──────── Data supplied

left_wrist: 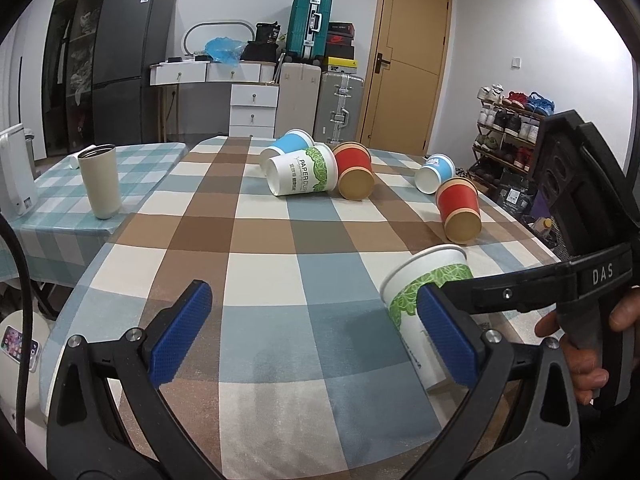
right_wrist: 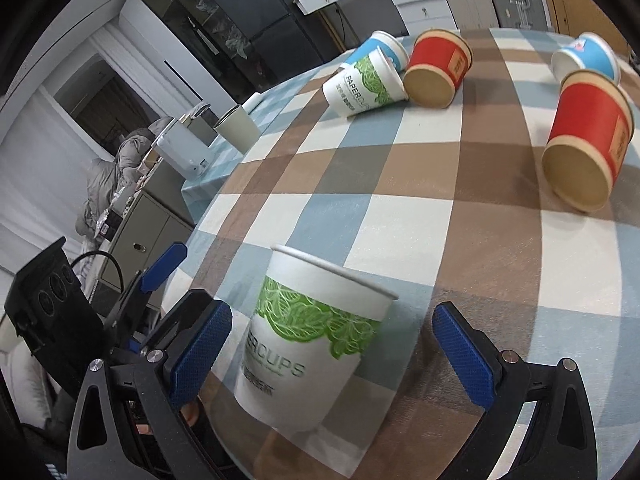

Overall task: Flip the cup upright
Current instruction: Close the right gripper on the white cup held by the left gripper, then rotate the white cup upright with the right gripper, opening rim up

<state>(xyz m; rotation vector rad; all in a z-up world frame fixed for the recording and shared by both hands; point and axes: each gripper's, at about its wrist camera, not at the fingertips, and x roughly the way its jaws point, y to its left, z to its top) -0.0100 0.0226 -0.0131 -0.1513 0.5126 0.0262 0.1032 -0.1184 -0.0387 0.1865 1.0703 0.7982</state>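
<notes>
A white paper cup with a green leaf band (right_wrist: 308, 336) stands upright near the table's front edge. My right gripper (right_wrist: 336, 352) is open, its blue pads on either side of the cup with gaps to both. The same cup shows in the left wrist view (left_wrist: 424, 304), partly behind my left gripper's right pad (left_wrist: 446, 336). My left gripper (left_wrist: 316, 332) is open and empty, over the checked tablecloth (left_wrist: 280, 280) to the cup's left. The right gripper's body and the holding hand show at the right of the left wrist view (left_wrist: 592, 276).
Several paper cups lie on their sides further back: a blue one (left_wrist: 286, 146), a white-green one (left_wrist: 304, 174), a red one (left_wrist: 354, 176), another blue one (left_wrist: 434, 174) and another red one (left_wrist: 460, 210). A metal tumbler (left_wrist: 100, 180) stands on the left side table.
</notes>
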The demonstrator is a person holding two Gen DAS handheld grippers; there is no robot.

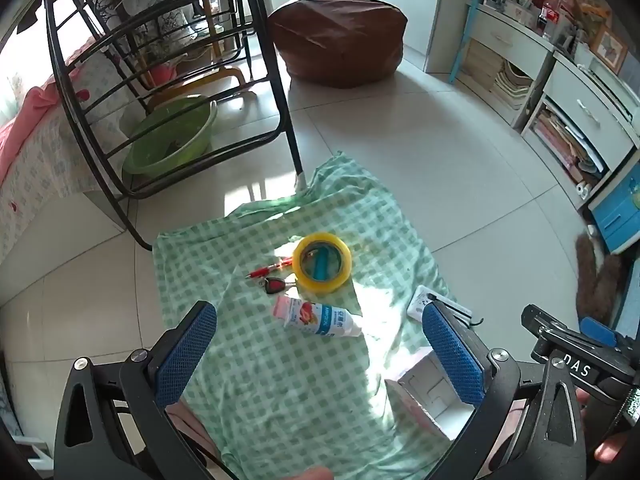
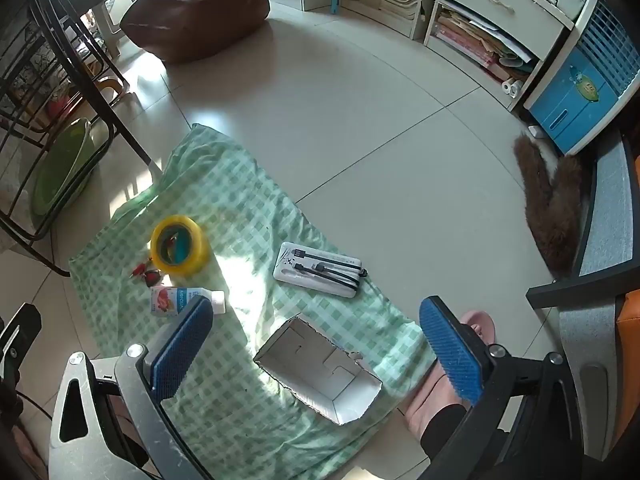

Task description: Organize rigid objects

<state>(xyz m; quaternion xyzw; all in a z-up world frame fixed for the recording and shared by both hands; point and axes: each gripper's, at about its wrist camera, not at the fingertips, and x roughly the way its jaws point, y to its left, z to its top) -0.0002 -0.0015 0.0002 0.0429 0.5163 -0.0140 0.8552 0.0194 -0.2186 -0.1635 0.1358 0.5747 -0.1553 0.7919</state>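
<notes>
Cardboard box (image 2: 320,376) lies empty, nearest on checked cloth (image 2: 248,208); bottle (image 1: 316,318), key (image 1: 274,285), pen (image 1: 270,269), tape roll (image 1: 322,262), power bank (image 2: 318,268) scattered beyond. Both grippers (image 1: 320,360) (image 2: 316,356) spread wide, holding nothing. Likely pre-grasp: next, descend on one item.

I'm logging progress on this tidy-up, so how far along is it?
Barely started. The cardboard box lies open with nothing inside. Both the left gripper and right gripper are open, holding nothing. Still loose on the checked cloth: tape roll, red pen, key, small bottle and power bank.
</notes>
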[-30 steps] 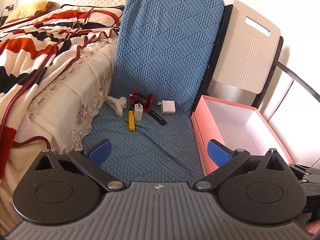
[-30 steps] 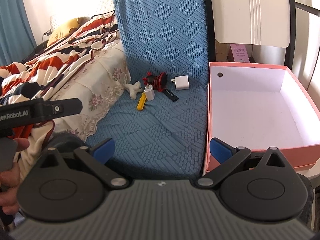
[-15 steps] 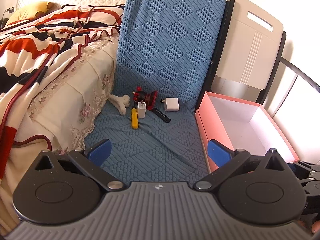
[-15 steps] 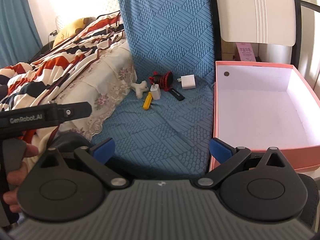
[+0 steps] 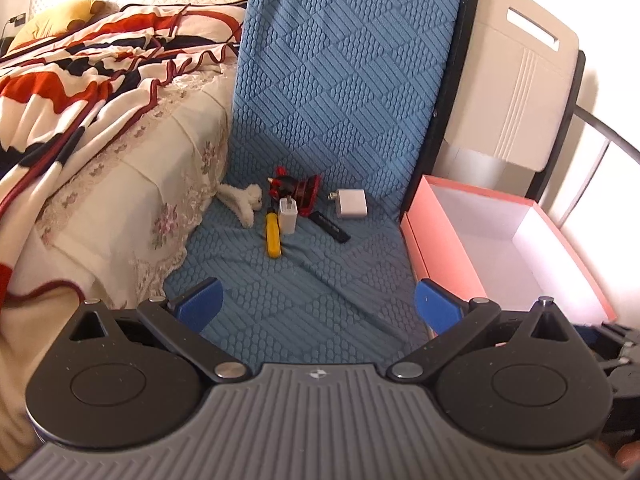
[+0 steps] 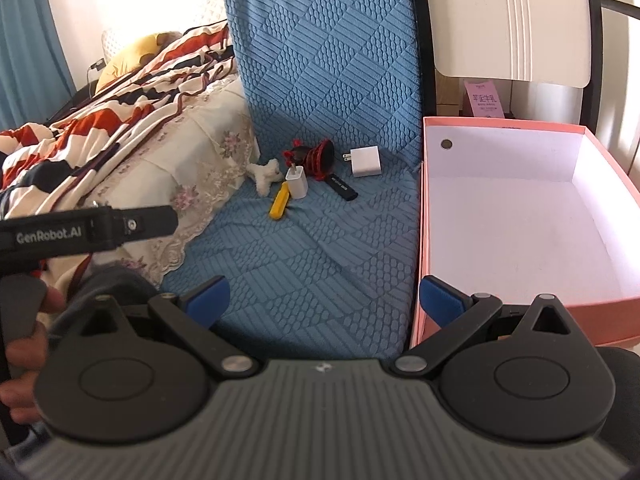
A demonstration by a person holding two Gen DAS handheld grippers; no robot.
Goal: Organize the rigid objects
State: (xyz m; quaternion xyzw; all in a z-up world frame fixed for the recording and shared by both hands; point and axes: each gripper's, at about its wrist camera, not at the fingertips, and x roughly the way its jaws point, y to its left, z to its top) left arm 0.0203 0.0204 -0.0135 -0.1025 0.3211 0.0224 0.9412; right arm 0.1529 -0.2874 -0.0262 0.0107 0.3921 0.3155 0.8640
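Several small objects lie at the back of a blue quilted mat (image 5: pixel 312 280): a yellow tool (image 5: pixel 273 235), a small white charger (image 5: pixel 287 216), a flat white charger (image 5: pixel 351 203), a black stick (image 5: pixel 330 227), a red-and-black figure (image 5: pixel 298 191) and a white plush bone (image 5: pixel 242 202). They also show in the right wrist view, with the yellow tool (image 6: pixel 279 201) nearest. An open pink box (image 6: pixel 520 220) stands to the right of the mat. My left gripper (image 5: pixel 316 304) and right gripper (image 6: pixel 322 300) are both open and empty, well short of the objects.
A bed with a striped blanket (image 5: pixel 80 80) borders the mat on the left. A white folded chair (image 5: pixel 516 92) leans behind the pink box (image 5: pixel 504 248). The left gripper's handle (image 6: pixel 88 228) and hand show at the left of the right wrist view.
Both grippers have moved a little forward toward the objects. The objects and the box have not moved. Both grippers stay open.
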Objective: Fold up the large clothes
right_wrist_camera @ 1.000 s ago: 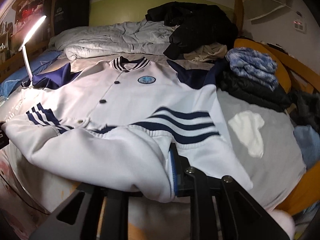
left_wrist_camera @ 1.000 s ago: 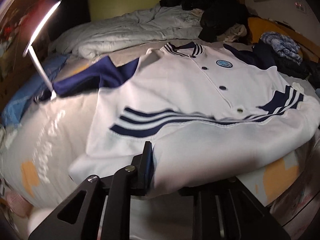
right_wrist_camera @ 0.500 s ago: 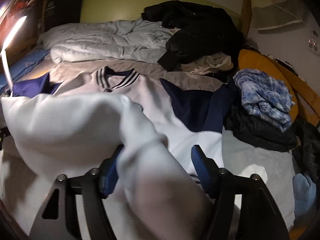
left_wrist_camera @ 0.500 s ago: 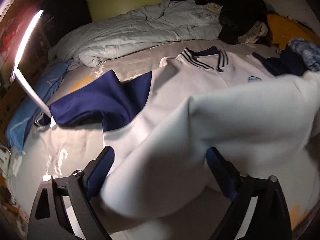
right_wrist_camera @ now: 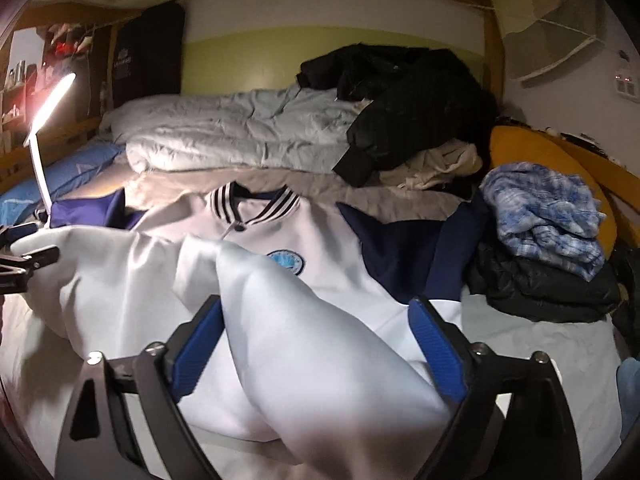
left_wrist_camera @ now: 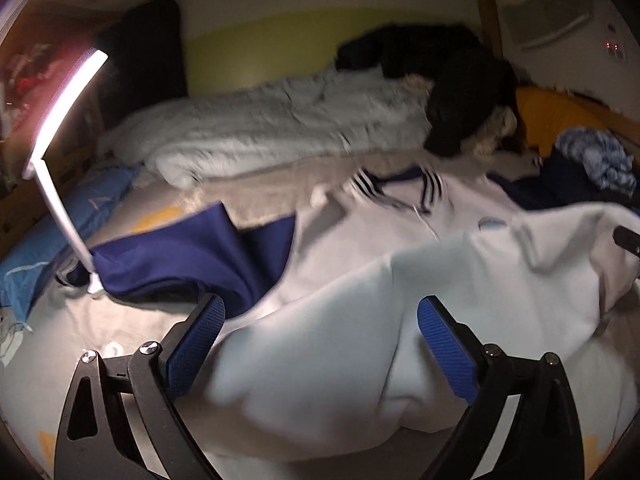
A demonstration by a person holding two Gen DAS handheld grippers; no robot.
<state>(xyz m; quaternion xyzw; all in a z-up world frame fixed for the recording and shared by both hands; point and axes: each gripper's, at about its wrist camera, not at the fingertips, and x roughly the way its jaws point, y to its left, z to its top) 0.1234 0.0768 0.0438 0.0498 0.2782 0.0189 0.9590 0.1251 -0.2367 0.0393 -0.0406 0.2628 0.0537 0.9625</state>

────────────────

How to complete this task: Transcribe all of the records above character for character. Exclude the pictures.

Solved problem:
left_wrist: 
right_wrist: 

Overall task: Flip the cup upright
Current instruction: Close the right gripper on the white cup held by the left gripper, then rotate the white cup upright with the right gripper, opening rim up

<state>(xyz m; rotation vector rad; all in a z-up world frame fixed for the recording and shared by both hands; point and axes: each gripper's, at about its wrist camera, not at the fingertips, and x roughly the way its jaws point, y to its left, z to its top) -0.0100 0.0226 -0.0131 -0.1513 0.5126 0.0262 0.1032 -0.1184 -0.0387 0.1865 1.0703 0.7982</state>
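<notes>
A white paper cup with a green leaf band (right_wrist: 308, 336) stands upright near the table's front edge. My right gripper (right_wrist: 336, 352) is open, its blue pads on either side of the cup with gaps to both. The same cup shows in the left wrist view (left_wrist: 424, 304), partly behind my left gripper's right pad (left_wrist: 446, 336). My left gripper (left_wrist: 316, 332) is open and empty, over the checked tablecloth (left_wrist: 280, 280) to the cup's left. The right gripper's body and the holding hand show at the right of the left wrist view (left_wrist: 592, 276).
Several paper cups lie on their sides further back: a blue one (left_wrist: 286, 146), a white-green one (left_wrist: 304, 174), a red one (left_wrist: 354, 176), another blue one (left_wrist: 434, 174) and another red one (left_wrist: 460, 210). A metal tumbler (left_wrist: 100, 180) stands on the left side table.
</notes>
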The demonstrator is a person holding two Gen DAS handheld grippers; there is no robot.


Task description: Organize rigid objects

<state>(xyz m; quaternion xyzw; all in a z-up world frame fixed for the recording and shared by both hands; point and axes: each gripper's, at about its wrist camera, not at the fingertips, and x roughly the way its jaws point, y to its left, z to its top) -0.0002 -0.0015 0.0002 0.0429 0.5163 -0.0140 0.8552 0.0194 -0.2186 -0.1635 0.1358 0.5747 -0.1553 0.7919</state>
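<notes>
Cardboard box (image 2: 320,376) lies empty, nearest on checked cloth (image 2: 248,208); bottle (image 1: 316,318), key (image 1: 274,285), pen (image 1: 270,269), tape roll (image 1: 322,262), power bank (image 2: 318,268) scattered beyond. Both grippers (image 1: 320,360) (image 2: 316,356) spread wide, holding nothing. Likely pre-grasp: next, descend on one item.

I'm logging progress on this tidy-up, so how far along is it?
Barely started. The cardboard box lies open with nothing inside. Both the left gripper and right gripper are open, holding nothing. Still loose on the checked cloth: tape roll, red pen, key, small bottle and power bank.
</notes>
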[-30 steps] 
[-30 steps] 
[-15 steps] 
[-15 steps] 
[+0 steps] 
[+0 steps] 
A demonstration by a person holding two Gen DAS handheld grippers; no robot.
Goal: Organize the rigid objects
State: (xyz m; quaternion xyzw; all in a z-up world frame fixed for the recording and shared by both hands; point and axes: each gripper's, at about its wrist camera, not at the fingertips, and x roughly the way its jaws point, y to its left, z to its top) left arm 0.0203 0.0204 -0.0135 -0.1025 0.3211 0.0224 0.9412; right arm 0.1529 -0.2874 -0.0262 0.0107 0.3921 0.3155 0.8640
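Several small objects lie at the back of a blue quilted mat (image 5: pixel 312 280): a yellow tool (image 5: pixel 273 235), a small white charger (image 5: pixel 287 216), a flat white charger (image 5: pixel 351 203), a black stick (image 5: pixel 330 227), a red-and-black figure (image 5: pixel 298 191) and a white plush bone (image 5: pixel 242 202). They also show in the right wrist view, with the yellow tool (image 6: pixel 279 201) nearest. An open pink box (image 6: pixel 520 220) stands to the right of the mat. My left gripper (image 5: pixel 316 304) and right gripper (image 6: pixel 322 300) are both open and empty, well short of the objects.
A bed with a striped blanket (image 5: pixel 80 80) borders the mat on the left. A white folded chair (image 5: pixel 516 92) leans behind the pink box (image 5: pixel 504 248). The left gripper's handle (image 6: pixel 88 228) and hand show at the left of the right wrist view.
Both grippers have moved a little forward toward the objects. The objects and the box have not moved. Both grippers stay open.
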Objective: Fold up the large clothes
right_wrist_camera @ 1.000 s ago: 
left_wrist_camera @ 1.000 s ago: 
right_wrist_camera @ 0.500 s ago: 
left_wrist_camera @ 0.500 s ago: 
right_wrist_camera @ now: 
left_wrist_camera @ now: 
A demonstration by a person holding two Gen DAS handheld grippers; no robot.
<state>(xyz m; quaternion xyzw; all in a z-up world frame fixed for the recording and shared by both hands; point and axes: each gripper's, at about its wrist camera, not at the fingertips, and x roughly the way its jaws point, y to its left, z to its top) 0.1234 0.0768 0.0438 0.0498 0.2782 0.0189 0.9590 0.1251 -0.2367 0.0393 -0.0406 0.2628 0.0537 0.9625</state>

The answer given above is complete as it stands.